Quiz: Open Data & Renv

Week 9 · Advanced Statistical Programming using R

Recap: IDA & Data Cleaning

Q1

Your dataset has monthly temperature readings, but no row exists for July 2024. What kind of missingness is this, and how do you make it visible?

Explicit missingness — call is.na()
Implicit missingness — use tidyr::complete() to fill the absent row with NA
Structural missingness — drop the row from your dataset
Random missingness — no action needed

Answer: 2) Implicit missings are absent rows, not NA values. tidyr::complete() fills the gap with NA so it shows up in your missingness checks.

Q2

Why should you plot your data before trusting summary statistics like mean() or median()?

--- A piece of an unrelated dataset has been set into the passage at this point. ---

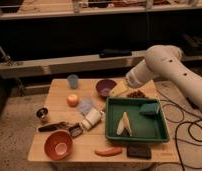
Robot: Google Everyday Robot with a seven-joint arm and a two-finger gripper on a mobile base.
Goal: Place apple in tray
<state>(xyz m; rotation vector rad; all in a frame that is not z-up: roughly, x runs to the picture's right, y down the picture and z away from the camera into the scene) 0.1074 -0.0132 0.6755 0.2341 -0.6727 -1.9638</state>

Plots are required by the tidyverse style guide
summary() is too slow on large datasets
Plots reveal patterns and issues that summary numbers hide
ggplot2 automatically fixes data errors

Answer: 3) Two datasets with identical mean and SD can look completely different (Anscombe’s quartet). Plot first, hypothesise about what you see, then decide on a fix.

Reproducibility

Q3

What does Replicability mean?

Same input data, same code, same conditions → same results
Same data, different reasonable analysis choices → consistent conclusions
Same code, different programming languages → equivalent results
Same scientific question, new independently collected data → consistent results

Answer: 4) Replicability checks whether a finding holds up when the study is repeated with new data. Answer 1 = computational reproducibility; Answer 2 = robustness.

renv

Q4

Which files/ folders does renv::init() create in your project?

renv/, renv.lock, and an updated .Rprofile
A single packages.txt file
Dockerfile and docker-compose.yml
.libPaths set globally for your user

Answer: 1) renv/ holds the project-local library, renv.lock records exact versions, and .Rprofile activates renv whenever you open the project.

Q5

Which files should you commit to git using renv? (multiple correct answers)

renv.lock
.Rprofile
renv/library/ (compiled package binaries)
.gitignore (with renv/library/ excluded)

Answer: 1, 2 & 4. The lockfile and activation script are needed for others to rebuild the library with renv::restore(). The compiled binaries in renv/library/ are platform-specific and gitignored.

Open Data

Q6

Which combination correctly defines open data?

Anything available on a website
Government data only
Legally open (free to use, modify, share) AND technically open (machine-readable, accessible)
Data with at least 1000 rows

Q7

What does FAIR stand for in the context of open data?

Fast, Accurate, Inclusive, Reliable
Free, Anonymous, Indexed, Reviewed
Findable, Accessible, Interoperable, Reusable
Filtered, Annotated, Inspected, Reproducible

Answer: 3) Introduced by Wilkinson et al. (2016). Findable (persistent ID), Accessible (open protocols), Interoperable (standard formats), Reusable (clear licence and provenance).

Q8

You use a dataset published under CC BY 4.0 in your project. What must you do?

Pay a licence fee
Apply the same licence to all your derived work
Nothing, because the data is in the public domain
Credit the source by naming publisher, dataset, URL, and licence

Answer: 4) “BY” stands for attribution. Just writing “Data from [website]” is not enough. You have to name the publisher, dataset title, URL, and licence so others can trace it.

Documenting Data Science

Q9

Which documentation of a dataset helps a new collaborator the most? (multiple correct answers)

A README explaining what the data measures and how it was collected
A PDF with screenshots of the data in Excel
A data dictionary with variable names, descriptions, and units
The licence and known limitations of the dataset

Answer: 1, 3 & 4) Describing a data file is not describing a dataset.

Q10

What describes Pre-registration in Confirmatory Data Analysis?

Reviewing your results before submitting the paper
Recording hypotheses and analysis plan before data collection
Registering your dataset with a public repository
Running multiple models and picking the best one

Answer: 2) Pre-registration commits you to a plan before seeing the data, so post-hoc hypothesising can’t undermine the results.